Updated at 9:54 a.m. ET on October 2, 2019.
Bill Clinton, the first United States president to send an email from the White House, is famous for practically never having used it. Clinton "sent a grand total of two emails as president," he said in a 2011 talk, a claim that has since been repeated widely.
Except it's not true.
The email often cited as Clinton's first presidential email was a congratulatory note to astronaut John Glenn in 1998. The other, he said, was a note of support to troops in the Adriatic.
But there are other public records showing Clinton's early email trail. Like the fact that he had an AOL address in 1993, ClintonPz@aol.com, according to The Los Angeles Times that year. The very first message he sent as president was just a test—and there was some debate as to whether it even qualified as "electronic communication" for archival purposes since, as Reuters reported in 2004, its purpose was "to see if the commander in chief knew how to push the button on an e-mail." Here's how John Gibbons, who was the director of White House Science and Technology Policy in the Clinton administration, remembers it:
[W]e wanted to introduce the President to email and the Net. So we brought him over to the old EOB, and he sat down in front of this computer—it may have been the first time he sat down in front of a computer—and showed him how email worked and gave him his email address over across the street in the Oval Office. So he typed in his first email message. It was something like, Bill Clinton, it’s time to come home for lunch. Signed, Hillary, something like that. I saved a copy of it. That was his first email.
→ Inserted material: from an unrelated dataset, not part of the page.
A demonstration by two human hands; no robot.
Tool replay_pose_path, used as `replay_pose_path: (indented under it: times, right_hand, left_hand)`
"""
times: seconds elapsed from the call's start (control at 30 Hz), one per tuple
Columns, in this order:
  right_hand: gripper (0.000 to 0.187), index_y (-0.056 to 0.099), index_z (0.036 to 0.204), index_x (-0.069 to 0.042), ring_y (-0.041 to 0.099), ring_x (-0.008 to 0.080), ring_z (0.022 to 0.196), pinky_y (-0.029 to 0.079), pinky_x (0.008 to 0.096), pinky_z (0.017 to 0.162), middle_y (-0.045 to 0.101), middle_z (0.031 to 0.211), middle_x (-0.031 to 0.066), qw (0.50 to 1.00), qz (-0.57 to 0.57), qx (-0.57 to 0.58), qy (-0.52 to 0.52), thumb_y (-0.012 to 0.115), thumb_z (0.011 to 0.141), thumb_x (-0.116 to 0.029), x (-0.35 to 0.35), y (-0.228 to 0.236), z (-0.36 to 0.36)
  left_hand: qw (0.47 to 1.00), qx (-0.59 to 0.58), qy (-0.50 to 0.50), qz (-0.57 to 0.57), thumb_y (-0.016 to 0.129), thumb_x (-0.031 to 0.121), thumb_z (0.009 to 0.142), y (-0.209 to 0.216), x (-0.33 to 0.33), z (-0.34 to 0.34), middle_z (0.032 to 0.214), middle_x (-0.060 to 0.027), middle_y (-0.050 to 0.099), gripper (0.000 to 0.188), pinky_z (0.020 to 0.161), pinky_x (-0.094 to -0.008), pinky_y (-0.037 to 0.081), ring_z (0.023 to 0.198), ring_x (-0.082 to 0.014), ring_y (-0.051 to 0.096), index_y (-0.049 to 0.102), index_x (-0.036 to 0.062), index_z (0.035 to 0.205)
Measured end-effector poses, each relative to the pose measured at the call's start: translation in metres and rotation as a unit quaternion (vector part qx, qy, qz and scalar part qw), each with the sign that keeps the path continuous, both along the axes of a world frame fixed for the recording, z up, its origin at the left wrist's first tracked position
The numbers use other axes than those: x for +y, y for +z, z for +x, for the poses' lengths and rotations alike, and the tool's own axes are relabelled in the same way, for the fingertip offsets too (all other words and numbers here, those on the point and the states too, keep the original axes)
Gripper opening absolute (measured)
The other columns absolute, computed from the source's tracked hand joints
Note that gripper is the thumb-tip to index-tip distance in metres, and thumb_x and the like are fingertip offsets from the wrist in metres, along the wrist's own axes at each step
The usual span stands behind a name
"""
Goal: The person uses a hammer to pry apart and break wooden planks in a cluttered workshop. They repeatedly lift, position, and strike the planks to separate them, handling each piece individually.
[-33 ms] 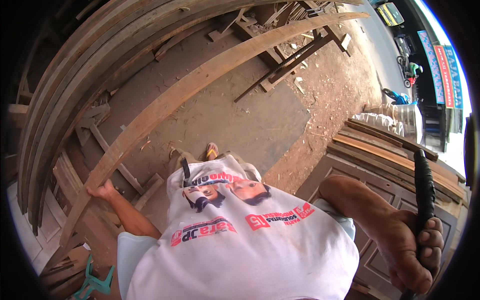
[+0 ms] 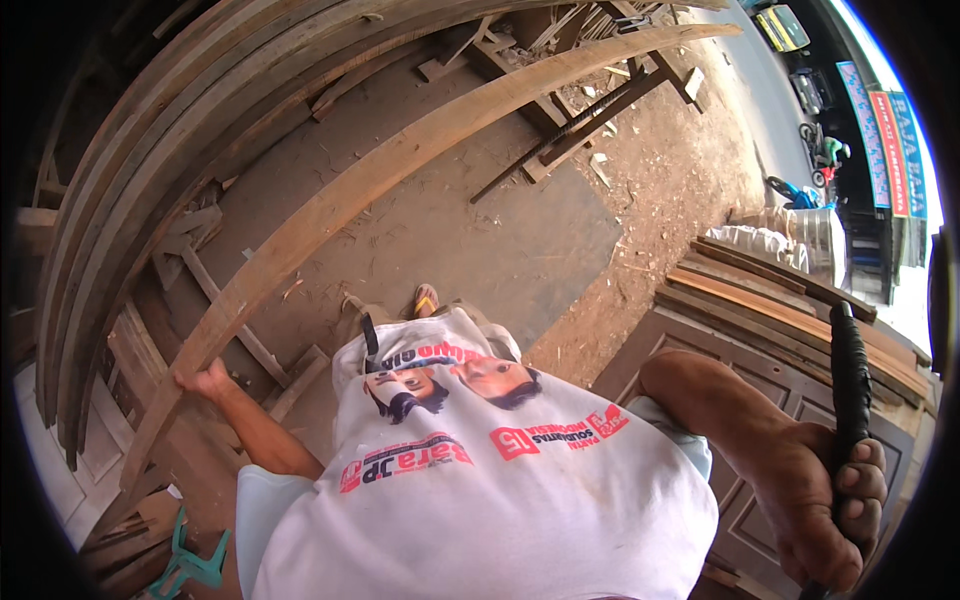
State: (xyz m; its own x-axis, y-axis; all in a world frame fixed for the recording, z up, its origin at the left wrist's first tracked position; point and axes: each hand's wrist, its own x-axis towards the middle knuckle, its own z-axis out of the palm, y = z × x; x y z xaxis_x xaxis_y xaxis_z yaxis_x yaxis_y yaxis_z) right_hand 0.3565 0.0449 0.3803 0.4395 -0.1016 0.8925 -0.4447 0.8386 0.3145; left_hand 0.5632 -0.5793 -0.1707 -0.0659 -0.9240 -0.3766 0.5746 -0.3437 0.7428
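Note:
My left hand (image 2: 205, 380) is closed around the edge of a long wooden plank (image 2: 345, 190), near its lower left end. The plank runs up and away to the far right, and the fisheye lens bends its shape. At the right, my right hand (image 2: 825, 500) grips a black rod-like handle (image 2: 848, 375) that looks wrapped in tape. Its upper part rises above my fist; what lies at its lower end is hidden by the hand and the picture's rim.
Several long boards (image 2: 150, 190) are stacked at the left. A wooden stand (image 2: 590, 120) is under the plank's far part. Panelled doors (image 2: 660, 345) and timber (image 2: 790, 315) lie at the right. A green plastic stool (image 2: 190, 565) is at lower left. Beyond is a road (image 2: 765, 110) with vehicles.

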Motion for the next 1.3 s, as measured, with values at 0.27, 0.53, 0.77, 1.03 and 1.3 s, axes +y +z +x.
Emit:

The president had a reputation for being more interested in face-to-face communication than his vice president, Al Gore, who was constantly on the computer in his office, according to several accounts. But Clinton did refer to himself a "cybernaut" when his administration uploaded a 1996 bill to the Internet. (It was a Telecommunications Act, naturally.) And though Clinton routinely joked about his technological cluelessness (his daughter knew more than he did, he insisted), White House aides told The Los Angeles Times that he used email before he was elected in 1992.